Lewat Perpres 44/2020, pekebun wajib kantongi sertifikasi ISPO



KONTAN.CO.ID - JAKARTA. Pemerintah telah resmi menerbitkan Peraturan Presiden (Perpres) nomor 44 tahun 2020 tentang Sistem Sertifikasi Perkebunan Kelapa Sawit Berkelanjutan Indonesia yang diundangkan pada tanggal 16 Maret 2020.

Dalam aturan tersebut, usaha perkebunan kelapa sawit wajib dilakukan sertifikasi Indonesian Sustainable Palm Oil (ISPO). Sertifikasi ISPO tersebut diajukan oleh pelaku usaha yang meliputi perusahaan perkebunan dan atau pekebun.

Dalam Perpres tersebut dijelaskan bahwa pekebun adalah perseorangan warga negara Indonesia yang melakukan usaha perkebunan kelapa sawit dengan skala usaha tidak mencapai skala tertentu.


Baca Juga: Pemerintah resmi terbitkan Perpres tentang ISPO

Meski diwajibkan melakukan sertifikasi ISPO, pekebun pun dapat mengajukan sertifikasi ISPO secara perseorangan maupun berkelompok, yakni kelompok pekebun, gabungan kelompok pekebun atau koperasi.

Tak hanya itu, pendanaan sertifikasi ISPO yang diajukan pekebun pun dapat bersumber dari APBN, APBD hingga sumber lain yang sah sesuai dengan ketentuan peraturan perundang-undangan.

Namun, pendanaan tersebut disalurkan melalui kelompok pekebun, gabungan kelompok pekebun atau koperasi dan dapat diberikan selama masa sertifikasi ISPO awal.

Ketua Sekretariat Komisi ISPO Azis Hidayat mengatakan, lewat aturan ini memang pekebun diharuskan mengikuti sertifikasi ISPO. Dia mengatakan, dalam aturan sebelumnya yakni Permentan Nomor 11 tahun 2015 tentang Siste Sertifikasi Kelapa Sawit Berkelanjutan Indonesia, penerapan ISPO dilakukan secara wajib dan sukarela.

"Dalam Permentan lama lebih fleksibel dan sifatnya sukarela.
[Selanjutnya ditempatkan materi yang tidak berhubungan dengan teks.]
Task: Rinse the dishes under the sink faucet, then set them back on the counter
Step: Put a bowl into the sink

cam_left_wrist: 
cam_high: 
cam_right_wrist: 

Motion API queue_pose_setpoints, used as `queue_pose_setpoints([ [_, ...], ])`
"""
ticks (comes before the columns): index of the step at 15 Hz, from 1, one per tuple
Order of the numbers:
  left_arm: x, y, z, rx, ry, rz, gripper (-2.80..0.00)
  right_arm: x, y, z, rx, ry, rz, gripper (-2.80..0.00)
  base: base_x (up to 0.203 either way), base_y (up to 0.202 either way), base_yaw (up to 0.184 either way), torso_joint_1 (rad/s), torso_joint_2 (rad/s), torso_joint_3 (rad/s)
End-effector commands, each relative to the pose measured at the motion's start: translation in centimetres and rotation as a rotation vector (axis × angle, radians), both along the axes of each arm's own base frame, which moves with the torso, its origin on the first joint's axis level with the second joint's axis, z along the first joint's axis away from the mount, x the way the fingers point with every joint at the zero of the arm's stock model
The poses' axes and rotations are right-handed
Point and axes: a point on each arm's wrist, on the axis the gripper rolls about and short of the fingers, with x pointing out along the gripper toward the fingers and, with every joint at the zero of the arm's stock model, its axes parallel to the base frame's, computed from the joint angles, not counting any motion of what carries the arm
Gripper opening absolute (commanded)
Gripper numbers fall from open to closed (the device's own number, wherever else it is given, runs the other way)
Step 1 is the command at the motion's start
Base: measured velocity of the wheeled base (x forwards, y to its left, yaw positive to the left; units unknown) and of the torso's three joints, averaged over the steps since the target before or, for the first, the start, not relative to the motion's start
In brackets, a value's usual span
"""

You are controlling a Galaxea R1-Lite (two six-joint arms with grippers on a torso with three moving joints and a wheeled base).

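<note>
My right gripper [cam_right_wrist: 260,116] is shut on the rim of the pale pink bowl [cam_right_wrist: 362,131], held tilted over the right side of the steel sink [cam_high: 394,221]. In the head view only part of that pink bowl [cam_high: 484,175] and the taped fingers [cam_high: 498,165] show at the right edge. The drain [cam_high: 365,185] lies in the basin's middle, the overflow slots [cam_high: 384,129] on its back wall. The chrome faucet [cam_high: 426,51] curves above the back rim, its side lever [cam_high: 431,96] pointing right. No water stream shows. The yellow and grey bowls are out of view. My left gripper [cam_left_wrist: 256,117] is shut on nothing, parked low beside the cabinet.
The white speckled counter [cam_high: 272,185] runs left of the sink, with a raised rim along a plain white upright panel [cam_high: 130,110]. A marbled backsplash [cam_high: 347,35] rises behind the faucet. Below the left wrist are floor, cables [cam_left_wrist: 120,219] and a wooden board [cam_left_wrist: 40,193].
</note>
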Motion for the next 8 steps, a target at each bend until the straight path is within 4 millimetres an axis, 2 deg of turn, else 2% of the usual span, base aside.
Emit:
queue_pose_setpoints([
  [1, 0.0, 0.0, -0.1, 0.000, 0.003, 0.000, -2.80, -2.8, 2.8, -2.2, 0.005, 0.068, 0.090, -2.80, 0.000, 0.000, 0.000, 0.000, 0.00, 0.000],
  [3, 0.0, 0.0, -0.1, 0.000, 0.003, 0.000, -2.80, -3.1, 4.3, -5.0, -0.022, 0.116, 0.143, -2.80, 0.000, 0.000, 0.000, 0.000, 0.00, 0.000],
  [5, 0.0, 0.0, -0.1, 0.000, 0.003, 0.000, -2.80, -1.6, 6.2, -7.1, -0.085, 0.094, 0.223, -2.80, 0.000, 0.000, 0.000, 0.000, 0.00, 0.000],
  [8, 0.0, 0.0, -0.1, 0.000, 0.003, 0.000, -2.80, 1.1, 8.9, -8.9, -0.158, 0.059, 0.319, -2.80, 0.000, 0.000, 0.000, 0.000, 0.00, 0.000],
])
Kalau belum siap, belum dikenai sanksi. Tetapi dia wajib ISPO kalau dia memasok ke pabrik kelapa sawit (PKS). Kalau sekarang ya semuanya [sudah wajib ISPO]. Karena itu sekarang harus berbenah," ujar Azis kepada Kontan, Minggu (22/3).

Walaupun sudah diwajibkan mengantongi sertifikasi ISPO, tetapi Perpres 44/2020 ini berlaku bagi pekebun 5 tahun sejak Perpres diundangkan.